Я с детства стал писать. Почему так вышло?
Мои предки писали, я пишу. Писать научился раньше, чем читать. Писал крупные слова и обводил каждое в рамочку. Сочинял жития святых, например. Я люблю тени трав на солнечном лугу, а не затхлые разговорчики, не обмусоливание жалких слов бескровными губками.
Орфография, орфоэпия — это какие-то высосанные жизнью сестрицы-старушенции с нелюбезными пыточными глазками. И губки еще поджимают, еще смеют!
Я за поэзию в ее чистом виде. В народе, в природе! Наш народ образно мыслит, а пока так, ничего искусству не грозит, пускай все шерстью обрастут, и будут бродить по городам косолапыми и ревмя ревущими.
Не в шелесте же страниц дело, тем более, не в запятых и падежах, а в кузнечиках и травах, и плеске волны… Приложу к уху белую ракушку и услышу белые завывания метели!

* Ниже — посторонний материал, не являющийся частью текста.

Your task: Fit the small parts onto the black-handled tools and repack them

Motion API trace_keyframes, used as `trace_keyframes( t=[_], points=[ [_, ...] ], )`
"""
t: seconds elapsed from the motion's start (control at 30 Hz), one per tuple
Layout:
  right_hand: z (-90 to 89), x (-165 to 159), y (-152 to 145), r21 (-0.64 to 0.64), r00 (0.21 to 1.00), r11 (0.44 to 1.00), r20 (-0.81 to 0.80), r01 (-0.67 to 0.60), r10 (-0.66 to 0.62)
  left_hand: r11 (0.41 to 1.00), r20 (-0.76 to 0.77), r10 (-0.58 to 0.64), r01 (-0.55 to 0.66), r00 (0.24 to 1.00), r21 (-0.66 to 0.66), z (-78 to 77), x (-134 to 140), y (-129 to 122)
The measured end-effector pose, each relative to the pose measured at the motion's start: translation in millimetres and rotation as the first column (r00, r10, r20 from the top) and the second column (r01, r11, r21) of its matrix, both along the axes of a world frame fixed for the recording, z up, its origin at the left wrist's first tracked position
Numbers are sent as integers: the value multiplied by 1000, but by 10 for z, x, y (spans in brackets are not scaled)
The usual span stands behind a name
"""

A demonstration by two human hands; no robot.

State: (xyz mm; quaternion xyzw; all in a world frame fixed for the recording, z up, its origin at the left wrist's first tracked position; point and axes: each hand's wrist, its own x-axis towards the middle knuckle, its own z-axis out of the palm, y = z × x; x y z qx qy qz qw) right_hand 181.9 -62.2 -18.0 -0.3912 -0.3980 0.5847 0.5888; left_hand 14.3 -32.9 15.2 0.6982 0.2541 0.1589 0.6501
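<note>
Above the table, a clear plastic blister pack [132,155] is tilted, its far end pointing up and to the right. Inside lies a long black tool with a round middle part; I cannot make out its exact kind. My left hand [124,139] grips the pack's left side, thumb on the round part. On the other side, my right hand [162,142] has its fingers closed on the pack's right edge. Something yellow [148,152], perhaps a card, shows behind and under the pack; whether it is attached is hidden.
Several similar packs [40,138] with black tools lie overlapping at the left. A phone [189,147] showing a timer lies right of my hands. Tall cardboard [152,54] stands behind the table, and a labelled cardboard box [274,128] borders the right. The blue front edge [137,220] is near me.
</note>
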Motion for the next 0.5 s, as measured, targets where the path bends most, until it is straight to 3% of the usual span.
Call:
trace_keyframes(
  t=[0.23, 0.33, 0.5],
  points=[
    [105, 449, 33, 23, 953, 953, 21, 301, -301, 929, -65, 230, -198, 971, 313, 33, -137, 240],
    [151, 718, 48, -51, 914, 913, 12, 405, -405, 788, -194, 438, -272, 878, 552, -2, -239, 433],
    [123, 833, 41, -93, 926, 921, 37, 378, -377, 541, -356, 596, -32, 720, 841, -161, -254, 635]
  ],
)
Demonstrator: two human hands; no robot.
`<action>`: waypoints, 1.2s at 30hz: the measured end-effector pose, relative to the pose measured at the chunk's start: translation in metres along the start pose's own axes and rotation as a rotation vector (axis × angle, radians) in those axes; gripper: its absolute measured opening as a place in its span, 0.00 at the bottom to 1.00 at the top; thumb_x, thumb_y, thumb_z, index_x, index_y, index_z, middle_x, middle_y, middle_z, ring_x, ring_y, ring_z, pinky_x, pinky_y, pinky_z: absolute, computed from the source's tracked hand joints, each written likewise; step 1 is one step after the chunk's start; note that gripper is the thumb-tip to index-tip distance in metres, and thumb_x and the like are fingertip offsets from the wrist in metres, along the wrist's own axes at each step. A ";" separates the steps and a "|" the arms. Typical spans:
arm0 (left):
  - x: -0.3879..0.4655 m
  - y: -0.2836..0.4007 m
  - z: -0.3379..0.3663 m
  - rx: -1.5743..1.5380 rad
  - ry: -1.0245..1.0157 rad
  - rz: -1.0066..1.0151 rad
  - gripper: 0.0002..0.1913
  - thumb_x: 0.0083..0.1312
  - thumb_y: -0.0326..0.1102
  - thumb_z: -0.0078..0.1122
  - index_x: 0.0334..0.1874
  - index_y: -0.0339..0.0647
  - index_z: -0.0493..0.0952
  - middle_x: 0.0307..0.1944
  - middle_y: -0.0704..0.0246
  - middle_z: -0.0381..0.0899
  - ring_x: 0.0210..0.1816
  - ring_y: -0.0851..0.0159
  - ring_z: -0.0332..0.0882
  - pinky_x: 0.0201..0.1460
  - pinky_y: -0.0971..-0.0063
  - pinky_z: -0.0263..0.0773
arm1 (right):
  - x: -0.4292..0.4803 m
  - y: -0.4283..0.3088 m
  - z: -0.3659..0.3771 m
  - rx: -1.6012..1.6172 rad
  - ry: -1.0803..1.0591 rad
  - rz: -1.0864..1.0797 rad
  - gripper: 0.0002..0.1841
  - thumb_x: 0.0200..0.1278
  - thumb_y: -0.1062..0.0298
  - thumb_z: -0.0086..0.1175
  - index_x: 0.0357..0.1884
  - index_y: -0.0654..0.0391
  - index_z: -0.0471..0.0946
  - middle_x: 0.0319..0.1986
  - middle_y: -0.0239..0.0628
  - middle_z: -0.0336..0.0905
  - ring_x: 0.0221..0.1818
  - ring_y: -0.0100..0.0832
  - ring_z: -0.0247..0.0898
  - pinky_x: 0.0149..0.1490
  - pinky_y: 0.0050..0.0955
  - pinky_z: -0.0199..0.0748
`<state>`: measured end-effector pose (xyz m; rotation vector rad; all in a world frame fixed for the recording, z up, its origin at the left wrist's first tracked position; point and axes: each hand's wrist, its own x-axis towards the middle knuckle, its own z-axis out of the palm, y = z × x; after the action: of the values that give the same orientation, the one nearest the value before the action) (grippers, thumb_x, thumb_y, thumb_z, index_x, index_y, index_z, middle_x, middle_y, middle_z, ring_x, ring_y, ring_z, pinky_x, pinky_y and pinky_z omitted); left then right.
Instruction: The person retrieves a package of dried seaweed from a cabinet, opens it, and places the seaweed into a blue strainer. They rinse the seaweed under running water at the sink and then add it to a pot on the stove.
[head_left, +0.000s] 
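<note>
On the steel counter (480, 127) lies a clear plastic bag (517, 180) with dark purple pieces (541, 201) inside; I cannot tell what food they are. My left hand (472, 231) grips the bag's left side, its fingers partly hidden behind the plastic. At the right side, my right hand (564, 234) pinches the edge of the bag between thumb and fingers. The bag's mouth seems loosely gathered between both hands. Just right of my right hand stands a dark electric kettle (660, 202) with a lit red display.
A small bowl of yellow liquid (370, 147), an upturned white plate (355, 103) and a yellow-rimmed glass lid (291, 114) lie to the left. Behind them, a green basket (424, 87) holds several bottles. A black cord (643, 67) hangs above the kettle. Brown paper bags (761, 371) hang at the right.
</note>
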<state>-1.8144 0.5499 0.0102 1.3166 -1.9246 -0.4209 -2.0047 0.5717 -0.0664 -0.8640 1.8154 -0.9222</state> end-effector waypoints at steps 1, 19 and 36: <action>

Я и филологию не люблю за одно звучание этого слова. Я им давлюсь, как рыбьей костью.
Есть что-то неприятное в писателях. Мне пятнадцать... Я давно уже наблюдаю за одним человеком. Он плывет с нами на теплоходе, ест в ресторане за соседним столиком. Строит из себя пошлого героя. Загорелый, коренастый, носит майки, держит короткие руки в карманах брюк (брюки, естественно, — белые).
Недавно в ресторане я слышал его громкую похвальбу, он протягивал миловидной женщине свою книжку, мне удалось разобрать название — "ТИФ". "Наверное, убогий писака, — подумал я. — Претенциозный и бездарный". Вскоре я подошел к нему на палубе, он стоял перегнувшись за борт ("писатель смотрит на волны").
— Извините, — сказал я.
Его верхняя губа дрогнула, показались мышиные зубки:
— Да?
— Подарите вашу книжку, — попросил я.
— Нет у меня, нет, — торопливо ответил он, искривился, скользнул глазами из-под пенсне. — С собой сейчас нет. На корабле, то есть.
Писака недоверчиво вглядывался в подростка ("Не иначе, отец его подослал", — думал он). Я смотрел на него с видом наивного ребенка.